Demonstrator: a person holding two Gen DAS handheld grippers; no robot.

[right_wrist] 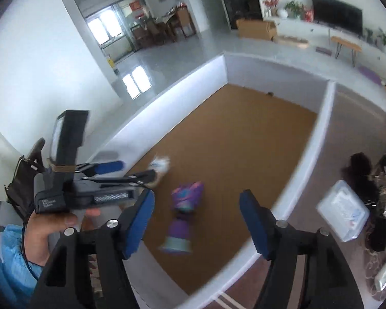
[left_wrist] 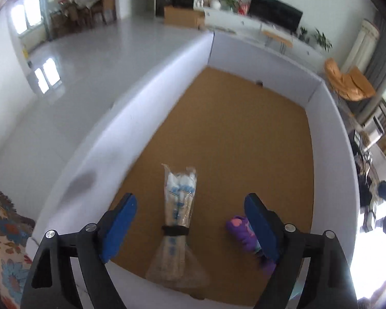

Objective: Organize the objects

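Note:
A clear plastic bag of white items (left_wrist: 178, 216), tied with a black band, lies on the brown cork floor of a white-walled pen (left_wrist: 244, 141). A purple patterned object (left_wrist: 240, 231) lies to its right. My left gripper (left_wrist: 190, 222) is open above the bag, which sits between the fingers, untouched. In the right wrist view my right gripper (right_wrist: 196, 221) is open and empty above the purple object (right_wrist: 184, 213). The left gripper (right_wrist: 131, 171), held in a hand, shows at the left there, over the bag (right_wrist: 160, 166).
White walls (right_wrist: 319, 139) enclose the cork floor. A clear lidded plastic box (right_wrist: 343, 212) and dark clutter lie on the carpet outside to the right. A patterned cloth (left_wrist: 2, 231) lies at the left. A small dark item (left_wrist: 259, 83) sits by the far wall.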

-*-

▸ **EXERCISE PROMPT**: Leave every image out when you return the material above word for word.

▸ **SOLUTION FOR THIS PROBLEM**:
Demonstrator: a person holding two Gen DAS handheld grippers; no robot.

[right_wrist] 
[left_wrist] 

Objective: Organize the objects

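Note:
A clear plastic bag of white items (left_wrist: 178, 216), tied with a black band, lies on the brown cork floor of a white-walled pen (left_wrist: 244, 141). A purple patterned object (left_wrist: 240, 231) lies to its right. My left gripper (left_wrist: 190, 222) is open above the bag, which sits between the fingers, untouched. In the right wrist view my right gripper (right_wrist: 196, 221) is open and empty above the purple object (right_wrist: 184, 213). The left gripper (right_wrist: 131, 171), held in a hand, shows at the left there, over the bag (right_wrist: 160, 166).
White walls (right_wrist: 319, 139) enclose the cork floor. A clear lidded plastic box (right_wrist: 343, 212) and dark clutter lie on the carpet outside to the right. A patterned cloth (left_wrist: 2, 231) lies at the left. A small dark item (left_wrist: 259, 83) sits by the far wall.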

Work on this exercise has been finished.